Dalla Piccola perplejo
3 de abril de 1897
Querido capitán Simonini:
Esta mañana me he despertado con la cabeza pesada y un extraño sabor en la boca. ¡Que Dios me perdone, sabía a ajenjo! Os aseguro que todavía no había leído vuestras observaciones de anoche. ¿Cómo podía saber qué habíais bebido si no lo hubiera bebido yo mismo? ¿Y cómo podría un eclesiástico reconocer el sabor de una bebida prohibida y, por lo tanto, desconocida? O quizás no, tengo la cabeza confusa, estoy escribiendo sobre el sabor que he sentido en la boca al despertarme pero lo escribo tras haberos leído, y lo que vos habéis escrito me ha sugestionado.
Y, en efecto, si nunca he bebido ajenjo, ¿cómo podría saber que lo que siento en la boca es ajenjo? Es el sabor de otra cosa, que vuestro diario me ha inducido a considerar ajenjo.
Que Jesús me ampare: el hecho cierto es que me he despertado en mi cama, y todo parecía normal, como si no hubiera hecho otra cosa durante todo el mes pasado. Salvo que sabía que tenía que ir a vuestro aposento. Allí, o sea, aquí, he leído las páginas de vuestro diario que todavía ignoraba. He visto vuestra alusión a Boullan, y algo me ha aflorado a la mente, aun de forma vaga y confusa.

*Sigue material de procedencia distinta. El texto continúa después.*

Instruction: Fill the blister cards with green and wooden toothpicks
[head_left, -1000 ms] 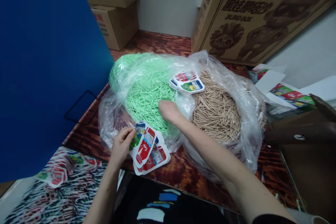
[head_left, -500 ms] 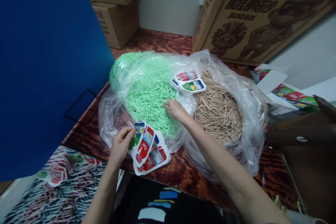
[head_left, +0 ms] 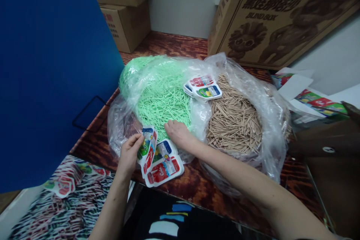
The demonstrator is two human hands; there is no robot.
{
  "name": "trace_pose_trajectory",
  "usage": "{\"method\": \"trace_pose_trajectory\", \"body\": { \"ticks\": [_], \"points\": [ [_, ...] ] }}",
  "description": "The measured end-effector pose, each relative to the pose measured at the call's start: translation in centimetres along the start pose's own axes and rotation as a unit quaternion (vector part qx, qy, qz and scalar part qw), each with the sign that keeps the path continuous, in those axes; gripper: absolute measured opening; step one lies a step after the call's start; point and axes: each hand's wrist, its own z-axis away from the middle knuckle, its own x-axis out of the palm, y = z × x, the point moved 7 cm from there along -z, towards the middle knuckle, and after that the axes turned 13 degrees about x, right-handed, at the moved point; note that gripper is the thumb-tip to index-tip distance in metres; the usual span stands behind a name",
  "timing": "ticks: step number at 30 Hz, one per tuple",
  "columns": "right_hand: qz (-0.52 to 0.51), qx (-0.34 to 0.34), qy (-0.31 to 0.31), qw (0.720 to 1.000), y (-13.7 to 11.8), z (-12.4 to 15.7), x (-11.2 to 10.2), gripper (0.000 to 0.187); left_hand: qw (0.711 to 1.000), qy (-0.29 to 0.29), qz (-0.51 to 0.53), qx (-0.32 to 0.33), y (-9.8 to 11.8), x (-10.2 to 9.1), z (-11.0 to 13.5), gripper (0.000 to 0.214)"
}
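Note:
My left hand [head_left: 131,150] pinches a bottle-shaped printed packet [head_left: 148,147], green and red, between thumb and fingers. It is tilted up over other such packets [head_left: 165,165], marked Cola, at the table's front edge. My right hand [head_left: 177,131] is closed over the near side of a heap of thin green sticks [head_left: 160,101] in a clear plastic bag. Its fingertips point toward the held packet, and what they hold, if anything, is hidden. More packets [head_left: 203,87] lie on the plastic between the green heap and a bag of thin brown sticks [head_left: 234,120].
A blue panel [head_left: 56,63] stands at left, with a black wire loop [head_left: 90,114] beside it. Below it lies a large pile of striped packets [head_left: 67,202]. Cardboard boxes [head_left: 133,26] and a big blind-box carton [head_left: 270,22] stand behind. Printed cartons [head_left: 317,99] lie at right.
My right hand has moved left and toward me across the green sticks, nearer the packets. The packet in my left hand has turned more edge-on, showing more of the one beneath.

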Motion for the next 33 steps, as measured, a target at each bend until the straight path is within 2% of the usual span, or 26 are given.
{"method": "trace_pose_trajectory", "body": {
  "ticks": [2,4,5,6,7,9,10,12,13,14,15,16,17,18,22,24,27,33],
  "points": [
    [-0.033,0.016,0.004,0.999,0.5,-0.4,0.0,0.022,1.000,0.003,0.001,-0.005,0.0,-0.2,0.1,0.027],
    [-0.165,0.055,0.003,0.985,1.9,-0.8,-0.6,0.018,1.000,0.011,0.002,-0.012,0.0,-0.5,0.3,0.030],
    [-0.270,0.084,-0.005,0.959,2.9,-0.9,-0.8,0.014,1.000,0.014,0.003,-0.015,0.0,-0.5,0.4,0.031],
    [-0.371,0.109,-0.015,0.922,3.8,-0.8,-0.8,0.012,1.000,0.014,0.004,-0.015,0.1,-0.5,0.4,0.031],
    [-0.467,0.125,-0.030,0.875,4.5,-0.5,-0.7,0.013,1.000,0.011,0.004,-0.014,0.2,-0.4,0.5,0.031],
    [-0.635,0.126,-0.077,0.759,5.2,0.7,-0.2,0.020,1.000,0.001,0.003,-0.012,0.3,0.0,0.6,0.030],
    [-0.705,0.116,-0.104,0.692,5.2,1.5,0.1,0.022,1.000,-0.004,0.002,-0.011,0.3,0.2,0.6,0.030],
    [-0.823,0.112,-0.157,0.535,4.8,3.8,1.1,0.021,1.000,-0.012,0.002,-0.016,0.3,0.7,0.7,0.030],
    [-0.857,0.118,-0.172,0.471,4.6,5.0,1.7,0.023,1.000,-0.015,0.003,-0.019,0.2,0.9,0.7,0.030],
    [-0.873,0.125,-0.176,0.437,4.4,6.2,2.2,0.028,1.000,-0.019,0.005,-0.020,0.2,1.2,0.7,0.030],
    [-0.879,0.130,-0.167,0.426,4.2,7.4,2.7,0.030,0.999,-0.023,0.008,-0.021,0.2,1.5,0.7,0.029],
    [-0.879,0.133,-0.150,0.433,4.2,8.5,3.2,0.030,0.999,-0.027,0.012,-0.021,0.2,1.7,0.8,0.029],
    [-0.872,0.135,-0.122,0.455,4.2,9.6,3.5,0.027,0.999,-0.032,0.016,-0.021,0.1,2.0,0.8,0.028],
    [-0.857,0.140,-0.088,0.488,4.4,10.6,3.9,0.024,0.999,-0.035,0.019,-0.020,0.1,2.3,0.9,0.027],
    [-0.731,0.163,0.018,0.662,4.5,13.5,5.3,0.017,0.998,-0.043,0.016,-0.031,-0.2,3.2,1.6,0.027],
    [-0.682,0.166,0.039,0.712,4.3,14.1,6.0,0.019,0.998,-0.050,0.012,-0.036,-0.3,3.6,1.9,0.027],
    [-0.664,0.155,0.059,0.729,4.1,14.4,6.4,0.021,0.998,-0.058,0.006,-0.035,-0.4,3.9,2.1,0.027],
    [-0.669,0.137,0.057,0.729,4.2,14.3,5.4,0.020,0.999,-0.038,-0.005,-0.027,-0.5,3.5,1.8,0.031]
  ]
}}
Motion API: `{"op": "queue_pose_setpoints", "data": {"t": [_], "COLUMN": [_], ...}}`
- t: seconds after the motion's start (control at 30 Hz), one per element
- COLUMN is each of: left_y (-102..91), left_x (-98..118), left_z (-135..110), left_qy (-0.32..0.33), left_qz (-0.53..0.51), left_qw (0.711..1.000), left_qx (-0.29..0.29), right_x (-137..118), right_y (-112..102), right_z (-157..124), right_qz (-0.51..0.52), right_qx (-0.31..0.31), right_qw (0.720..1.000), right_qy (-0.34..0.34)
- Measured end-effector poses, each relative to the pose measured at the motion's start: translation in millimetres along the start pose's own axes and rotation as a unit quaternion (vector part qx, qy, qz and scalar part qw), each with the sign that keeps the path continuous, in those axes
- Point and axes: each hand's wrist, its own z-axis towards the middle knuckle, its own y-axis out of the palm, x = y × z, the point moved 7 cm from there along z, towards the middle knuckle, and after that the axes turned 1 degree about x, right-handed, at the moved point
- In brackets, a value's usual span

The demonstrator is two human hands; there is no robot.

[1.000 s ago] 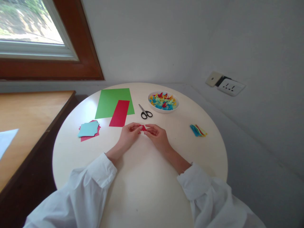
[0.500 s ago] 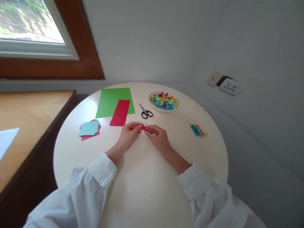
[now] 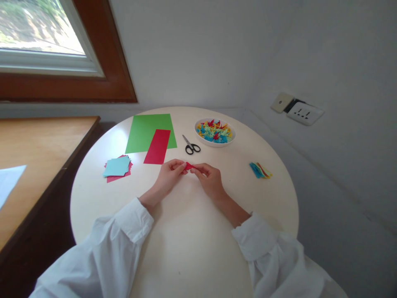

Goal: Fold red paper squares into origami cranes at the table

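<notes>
My left hand (image 3: 169, 176) and my right hand (image 3: 210, 179) meet just above the round cream table (image 3: 186, 231), near its middle. Both pinch a small folded piece of red paper (image 3: 189, 166) between fingertips, and most of it is hidden by the fingers. Beyond the hands lie a red paper strip (image 3: 157, 146) overlapping a green sheet (image 3: 145, 130), black scissors (image 3: 191, 146), and a white bowl (image 3: 215, 133) holding several small coloured folded papers.
A stack of light-blue and red paper squares (image 3: 117, 167) lies to the left. A small pile of coloured pieces (image 3: 260, 170) sits to the right. A wooden ledge (image 3: 34, 157) runs along the left under a window, and a wall socket (image 3: 304, 113) is at the right.
The hands have stayed in place; the fingers have shifted slightly on the red paper, which now looks flatter and narrower between them.
</notes>
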Motion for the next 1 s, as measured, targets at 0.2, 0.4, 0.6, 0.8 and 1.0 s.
{"op": "queue_pose_setpoints", "data": {"t": [0.2, 0.4, 0.6, 0.8, 1.0], "left_y": [0.0, -2.5, -1.3, 0.8, 1.7], "left_x": [-3, 3, 7, 7, 4], "left_z": [1, 2, 1, -1, -1], "left_qy": [0.005, 0.054, 0.082, 0.091, 0.093], "left_qz": [-0.012, 0.057, 0.087, 0.099, 0.125], "left_qw": [1.0, 0.996, 0.993, 0.991, 0.988], "left_qx": [-0.002, 0.029, 0.016, -0.003, -0.014], "right_x": [-1, 1, 8, 10, 9], "right_y": [2, 5, 7, 7, 10], "right_z": [0, -1, 1, 2, 2], "right_qz": [-0.006, 0.037, 0.093, 0.074, 0.073], "right_qx": [-0.014, -0.019, -0.01, -0.024, -0.041], "right_qw": [1.0, 0.998, 0.991, 0.992, 0.994], "right_qy": [-0.001, 0.044, 0.093, 0.095, 0.076]}}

Me he repetido en voz alta ese nombre, lo he pronunciado más de una vez, me ha producido un calambre cerebral, como si vuestros doctores Bourru y Burot me hubieran puesto un metal magnético en alguna parte del cuerpo, o un doctor Charcot hubiera movido, qué sé yo, un dedo, una llave, una mano abierta delante de los ojos y me hubiera hecho entrar en un estado de sonambulismo lúcido.
He visto la imagen de un cura que escupía en la boca de una endemoniada.